For every line in the material below that holds "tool", report the line.
Dataset section below:
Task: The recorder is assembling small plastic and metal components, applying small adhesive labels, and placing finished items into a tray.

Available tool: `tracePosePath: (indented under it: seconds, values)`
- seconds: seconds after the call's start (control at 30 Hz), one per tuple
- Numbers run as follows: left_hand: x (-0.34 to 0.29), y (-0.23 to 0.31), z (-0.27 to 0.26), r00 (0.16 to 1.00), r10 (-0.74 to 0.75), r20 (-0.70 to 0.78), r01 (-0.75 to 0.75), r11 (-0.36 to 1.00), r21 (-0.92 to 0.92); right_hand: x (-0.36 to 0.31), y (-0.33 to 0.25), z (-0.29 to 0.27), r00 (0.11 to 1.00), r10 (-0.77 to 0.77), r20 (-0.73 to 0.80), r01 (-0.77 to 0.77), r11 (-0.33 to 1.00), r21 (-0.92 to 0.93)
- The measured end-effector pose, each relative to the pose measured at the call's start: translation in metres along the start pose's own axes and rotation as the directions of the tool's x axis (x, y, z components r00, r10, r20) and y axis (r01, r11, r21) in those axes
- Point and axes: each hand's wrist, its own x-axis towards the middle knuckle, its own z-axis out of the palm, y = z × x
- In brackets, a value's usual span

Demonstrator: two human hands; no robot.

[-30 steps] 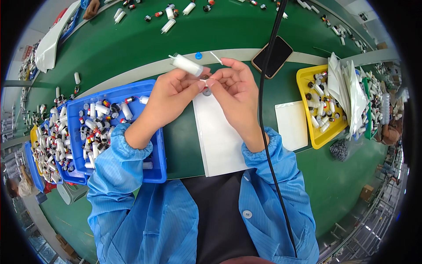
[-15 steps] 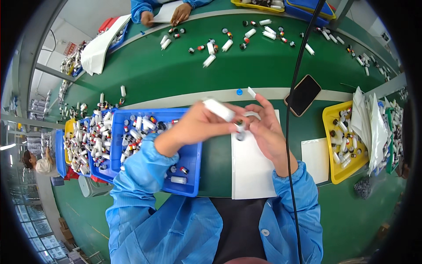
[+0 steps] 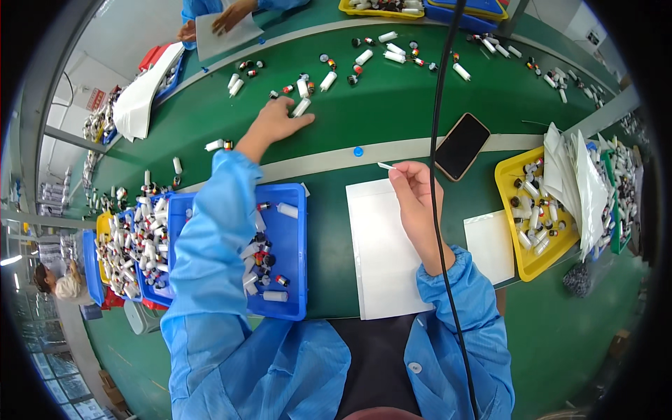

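My left hand (image 3: 274, 126) reaches over the far green work surface, thumb and fingers apart. A white cylinder (image 3: 302, 107) lies between its thumb and fingertips; whether they touch is unclear. Small black, red and grey pieces and another white cylinder (image 3: 303, 89) lie just beyond. By my left forearm rests a white cylinder (image 3: 213, 145) with a dark end piece. My right hand (image 3: 418, 203) pinches a thin white strip (image 3: 386, 166) over the top of a white sheet or flat bag (image 3: 383, 245).
A blue tray (image 3: 299, 280) of cylinders and small parts stands left, partly under my forearm. A phone (image 3: 463, 147), a blue cap (image 3: 358, 151) and a yellow tray (image 3: 535, 269) are around. A black cable (image 3: 437, 126) hangs across. Opposite, another person's hands (image 3: 233, 15) hold a sheet.
My hands were together over the white sheet with a white cylinder and a small part. My left hand has moved far left, without that cylinder; my right hand keeps the strip. The view has shifted.
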Motion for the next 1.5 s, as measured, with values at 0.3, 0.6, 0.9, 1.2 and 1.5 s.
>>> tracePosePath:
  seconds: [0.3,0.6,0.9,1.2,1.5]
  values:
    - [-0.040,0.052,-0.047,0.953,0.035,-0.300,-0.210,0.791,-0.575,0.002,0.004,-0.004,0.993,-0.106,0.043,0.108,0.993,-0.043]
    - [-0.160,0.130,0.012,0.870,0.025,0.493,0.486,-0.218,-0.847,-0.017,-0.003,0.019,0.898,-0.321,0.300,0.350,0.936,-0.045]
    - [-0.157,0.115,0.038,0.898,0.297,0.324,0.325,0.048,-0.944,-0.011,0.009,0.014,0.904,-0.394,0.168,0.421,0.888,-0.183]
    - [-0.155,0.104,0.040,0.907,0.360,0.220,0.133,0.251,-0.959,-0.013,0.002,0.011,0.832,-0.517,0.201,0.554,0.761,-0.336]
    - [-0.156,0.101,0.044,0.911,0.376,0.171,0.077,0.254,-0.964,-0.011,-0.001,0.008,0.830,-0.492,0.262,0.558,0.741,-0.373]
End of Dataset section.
Solved problem =>
Available tool: `tracePosePath: (indented under it: seconds, values)`
- The measured end-effector pose, each relative to the pose measured at the call's start: translation in metres along the start pose's own axes and rotation as the directions of the tool's x axis (x, y, z components r00, r10, r20) and y axis (r01, r11, r21) in those axes

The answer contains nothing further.